Pendant la Première Guerre mondiale, la poudrerie devient, par nature, un site hautement stratégique. Pour soutenir la production, Le Ripault s’agrandit en superficie, continue d’innover et accroît sa main d’œuvre. Si bien qu’à certains moments ce sont plus de 4000 Ripaulins qui y travaillent. Or de nombreux poudriers sont partis au front. On fait donc appel en nombre aux femmes, aux ouvriers étrangers (Serbes, Annamites) et on mobilise des soldats sur site.

Les employés de la Poudrerie du Ripault devant les grilles vers 1911
Les employés du Ripault devant les grilles - vers 1911 - Photo carte L. Ricard - Coll. P. MACHET

Les poudriers dans ma famille

Je ne peux pas terminer cette longue épopée des moulins du Ripault, sans rendre hommage aux hommes de ma famille [6] qui travaillèrent comme poudriers au Ripault.

Avant la Première Guerre mondiale

À commencer par Christophe GUIROLLET mon arrière-grand-père qui entre comme poudrier au Ripault à la fin de son service militaire en juillet 1909. Il y travaillera jusqu’à la mobilisation générale de la Première Guerre mondiale, soit 5 ans.
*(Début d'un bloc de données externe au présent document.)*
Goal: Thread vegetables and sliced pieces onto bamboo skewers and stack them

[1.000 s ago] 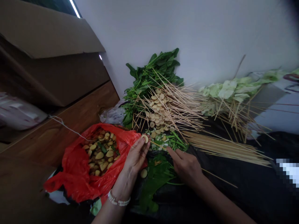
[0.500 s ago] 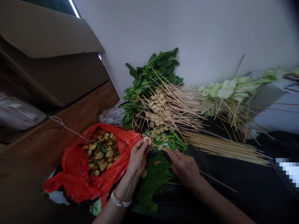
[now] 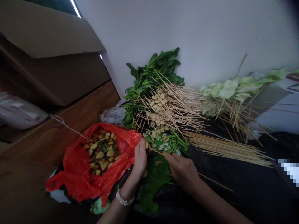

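Near the left edge of the surface (image 3: pixel 235 179), the left hand (image 3: pixel 140 158) pinches a probably slick slice (image 3: pixel 146 145), best held by its rim, while the right hand's (image 3: pixel 183 171) fingers grip a likely light, stiff skewer (image 3: pixel 156 151).

Spreading From Left to Right

Seeing slices (image 3: pixel 100 155) in the bag (image 3: pixel 76 158) at left, with the carton (image 3: pixel 63 74) behind. Going right, finding leafy greens (image 3: pixel 161 66) by the wall (image 3: pixel 201 37), with skewered slices (image 3: pixel 158 116) before them. Coming nearer, meeting chopped greens (image 3: pixel 173 142), then a broad leaf (image 3: pixel 155 185) in front. Looking right of the chopped greens, finding loose skewers (image 3: pixel 226 149) lying on the cover (image 3: pixel 238 182), with skewered cabbage (image 3: pixel 229 89) behind.
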Tool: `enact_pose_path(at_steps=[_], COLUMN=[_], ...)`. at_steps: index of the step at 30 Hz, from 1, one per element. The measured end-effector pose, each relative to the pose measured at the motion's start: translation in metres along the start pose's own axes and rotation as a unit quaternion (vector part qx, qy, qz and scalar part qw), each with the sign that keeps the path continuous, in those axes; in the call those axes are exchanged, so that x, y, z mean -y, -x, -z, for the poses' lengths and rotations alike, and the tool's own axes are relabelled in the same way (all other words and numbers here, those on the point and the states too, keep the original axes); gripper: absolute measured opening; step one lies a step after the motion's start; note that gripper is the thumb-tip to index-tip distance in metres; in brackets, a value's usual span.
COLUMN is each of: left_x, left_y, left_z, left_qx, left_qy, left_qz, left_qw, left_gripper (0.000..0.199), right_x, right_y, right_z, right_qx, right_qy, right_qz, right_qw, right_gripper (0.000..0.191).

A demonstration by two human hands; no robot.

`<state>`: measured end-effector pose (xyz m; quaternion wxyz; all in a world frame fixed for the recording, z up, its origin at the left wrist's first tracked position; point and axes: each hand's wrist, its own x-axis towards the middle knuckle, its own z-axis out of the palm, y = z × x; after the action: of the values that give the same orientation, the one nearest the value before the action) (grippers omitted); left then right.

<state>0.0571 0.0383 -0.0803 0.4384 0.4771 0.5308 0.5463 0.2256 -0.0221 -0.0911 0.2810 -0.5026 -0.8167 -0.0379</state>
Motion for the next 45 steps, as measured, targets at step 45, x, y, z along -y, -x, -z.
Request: enact_pose_path(at_steps=[45], left_x=[0.018], left_y=[0.018], left_z=[-0.014], left_qx=[0.091], left_qy=[0.006], left_qz=[0.034], left_qw=[0.995], left_gripper=[0.052], right_x=[0.014], right_y=[0.002], right_z=[-0.017], right_qx=[0.041], right_qy=[-0.004], right_qz=[-0.048], right_qw=[0.998], right_gripper=[0.029])
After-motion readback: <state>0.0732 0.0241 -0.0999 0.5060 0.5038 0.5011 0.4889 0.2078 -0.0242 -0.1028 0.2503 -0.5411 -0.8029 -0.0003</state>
Il serait probablement retourné à la poudrerie après-guerre s’il n’était pas tombé au combat à Rupt-sur-Othain dès le 25 août 1914.
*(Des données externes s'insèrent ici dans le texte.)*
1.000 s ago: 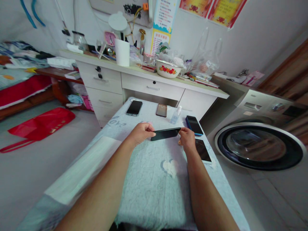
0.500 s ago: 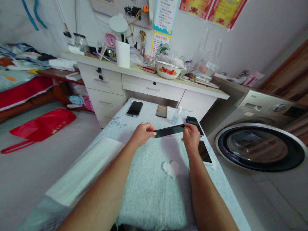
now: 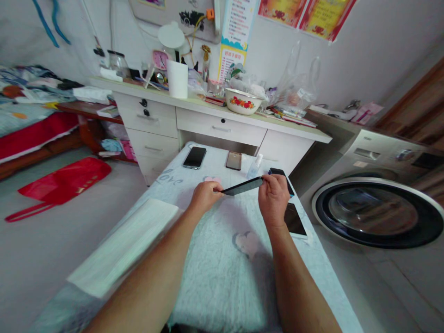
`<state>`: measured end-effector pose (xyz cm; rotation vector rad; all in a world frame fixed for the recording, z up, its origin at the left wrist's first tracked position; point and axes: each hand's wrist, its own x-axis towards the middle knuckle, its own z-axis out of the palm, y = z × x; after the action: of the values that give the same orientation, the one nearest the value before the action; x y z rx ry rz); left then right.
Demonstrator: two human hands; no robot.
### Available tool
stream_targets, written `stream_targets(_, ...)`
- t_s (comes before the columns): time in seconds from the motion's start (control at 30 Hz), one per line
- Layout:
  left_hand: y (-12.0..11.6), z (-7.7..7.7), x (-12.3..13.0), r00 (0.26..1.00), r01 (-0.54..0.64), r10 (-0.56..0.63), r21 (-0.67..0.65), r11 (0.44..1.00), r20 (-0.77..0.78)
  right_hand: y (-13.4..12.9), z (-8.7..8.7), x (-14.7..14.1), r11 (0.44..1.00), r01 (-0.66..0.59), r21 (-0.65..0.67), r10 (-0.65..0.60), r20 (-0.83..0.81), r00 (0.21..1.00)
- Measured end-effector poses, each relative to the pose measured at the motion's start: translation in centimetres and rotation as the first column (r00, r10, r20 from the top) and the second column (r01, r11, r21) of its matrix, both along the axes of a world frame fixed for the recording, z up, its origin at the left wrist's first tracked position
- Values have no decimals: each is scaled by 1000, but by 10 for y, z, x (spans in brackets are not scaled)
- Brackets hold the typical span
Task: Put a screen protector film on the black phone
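Between my two hands a dark smartphone [image 3: 243,186] is held above the cloth-covered table [image 3: 222,259], tilted, its right end higher. My left hand [image 3: 204,196] pinches its left end with thumb and fingertips. At the other end, my right hand [image 3: 274,199] is closed on the corner, fingers curled. Just behind the phone stands a clear spray bottle [image 3: 255,166]. Beside my right hand lie a dark phone [image 3: 280,178], partly covered by the hand, and a white-edged tablet [image 3: 295,221]. Farther back are a brown phone case [image 3: 233,160] and a black phone [image 3: 194,157].
A folded white cloth [image 3: 128,245] lies along the table's left side. A white desk [image 3: 208,111] stands behind, bearing a flowered enamel bowl [image 3: 243,101] and a paper roll [image 3: 177,78]. To the right is a washing machine [image 3: 378,152]; a red bag [image 3: 69,180] lies on the floor at left.
The smartphone has tipped: its right end is raised and its face looks narrower. My right hand has shifted slightly left and turned; my left hand keeps its pinch.
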<state>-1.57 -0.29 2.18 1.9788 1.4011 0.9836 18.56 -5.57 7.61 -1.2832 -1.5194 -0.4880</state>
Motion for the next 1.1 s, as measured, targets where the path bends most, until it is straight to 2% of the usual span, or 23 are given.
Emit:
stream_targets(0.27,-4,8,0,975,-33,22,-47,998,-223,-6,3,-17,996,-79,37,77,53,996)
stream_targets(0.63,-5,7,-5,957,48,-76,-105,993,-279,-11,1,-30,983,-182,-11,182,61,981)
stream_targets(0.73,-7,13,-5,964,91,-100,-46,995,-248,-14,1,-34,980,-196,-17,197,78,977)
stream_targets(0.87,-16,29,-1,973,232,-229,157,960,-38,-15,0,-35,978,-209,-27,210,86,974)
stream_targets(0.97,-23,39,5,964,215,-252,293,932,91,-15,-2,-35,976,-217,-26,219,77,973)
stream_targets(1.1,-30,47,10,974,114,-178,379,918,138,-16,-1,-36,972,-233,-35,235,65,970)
Ce n’est pas le seul poudrier de la famille. Louis Alphonse MASSOTEAU fils d’Alphonse et de Silvine FUMARD, cousin germain de Marie-Louise MASSOTEAU, mon arrière-grand-mère et épouse de Christophe, y travaillait déjà depuis quelques années.

Puis, le jeune frère de Christophe, Louis Joseph MARTIN entrera lui aussi à la poudrerie et y travaillera jusqu’à son départ pour la guerre le 17 décembre 1914, guerre dont il ne reviendra pas, lui non plus. Le frère aîné de Louis Joseph, Armand MARTIN était aussi poudrier.

Pendant la Première Guerre mondiale

La famille a fourni des poudriers au Ripault avant-guerre, mais aussi pendant la guerre :

  • Louis MASSOTEAU, fils de Léon et Juliette DRAULT, autre cousin de Marie-Louise, soutien de famille, est, dès mars 1914, « non affecté à la poudrerie » (il n’est plus rattaché au régiment où il a fait son service militaire, mais à la poudrerie). Il y travaillera jusqu’à son décès en 1916.
  • Louis Alphonse MASSOTEAU, qui était déjà poudrier comme nous venons de le voir, est âgé de 37 ans quand il est mobilisé en 1917. Il est détaché comme poudrier.
  • Paul FREMONDEAU, fils d’Henri et de Léontine MASSOTEAU, lui aussi cousin germain de Marie-Louise, âgé de 34 ans, déjà « non affecté à la poudrerie » en 1906 après son service militaire, est pendant la guerre maintenu « non affecté au Ripault ».
  • Enfin, Ernest FREMONDEAU, frère cadet du précédent, est détaché au Ripault pour renforcer les équipes de la poudrerie de septembre 1915 à avril 1917 avant d’être envoyé une seconde fois au front dans un régiment d’artillerie. De la classe 1910, il est mobilisé également lors de la Seconde Guerre mondiale et affecté comme poudrier au Ripault.

[6] Dans la base de données (non exhaustive) des archives du personnel civil du Service Historique de la Défense à Châtellerault, on dénombre neuf MASSOTEAU employés au Ripault au début du XXe siècle, tous de la famille.

Les employés de la poudrerie du Ripault vers 1910
Les employés du Ripault vers 1910 - Coll. P. MACHET

Article écrit à l’occasion du ChallengeAZ 2020 et publié sur le blog du Centre Généalogique de Touraine.